ASSIGNMENT ▸
Output the listing exactly, leaving nothing out.

RECORDED INFORMATION ▸
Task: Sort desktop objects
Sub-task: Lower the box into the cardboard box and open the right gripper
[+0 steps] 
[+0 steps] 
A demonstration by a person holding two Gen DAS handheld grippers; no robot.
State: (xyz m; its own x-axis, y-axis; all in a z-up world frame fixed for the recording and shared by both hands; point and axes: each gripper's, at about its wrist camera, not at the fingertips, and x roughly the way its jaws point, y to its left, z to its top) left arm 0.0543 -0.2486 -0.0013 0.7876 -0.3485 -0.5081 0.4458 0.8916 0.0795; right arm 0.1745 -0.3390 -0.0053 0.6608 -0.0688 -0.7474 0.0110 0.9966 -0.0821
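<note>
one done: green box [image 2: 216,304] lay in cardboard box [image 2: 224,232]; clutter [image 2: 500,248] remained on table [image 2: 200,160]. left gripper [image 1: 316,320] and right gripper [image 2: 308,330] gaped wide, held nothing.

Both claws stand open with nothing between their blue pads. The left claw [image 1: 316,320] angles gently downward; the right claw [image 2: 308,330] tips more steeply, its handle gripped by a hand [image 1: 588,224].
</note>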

WRITTEN REPLY ▸
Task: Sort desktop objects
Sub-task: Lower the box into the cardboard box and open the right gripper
[+0 steps] 
[+0 steps] 
A demonstration by a person holding two Gen DAS handheld grippers; no robot.
State: (xyz m; its own x-axis, y-axis; all in a z-up world frame fixed for the recording and shared by both hands; point and axes: each gripper's, at about its wrist camera, not at the fingertips, and x roughly the way its jaws point, y to its left, z to its top) left arm 0.0543 -0.2486 -0.0013 0.7876 -0.3485 -0.5081 0.4458 0.8916 0.0795; right arm 0.1745 -0.3390 -0.0053 0.6608 -0.0688 -0.7474 0.0110 0.9966 -0.0821
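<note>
one done: green box [image 2: 216,304] lay in cardboard box [image 2: 224,232]; clutter [image 2: 500,248] remained on table [image 2: 200,160]. left gripper [image 1: 316,320] and right gripper [image 2: 308,330] gaped wide, held nothing.

Both claws stand open with nothing between their blue pads. The left claw [image 1: 316,320] angles gently downward; the right claw [image 2: 308,330] tips more steeply, its handle gripped by a hand [image 1: 588,224].
</note>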

The exercise has been completed.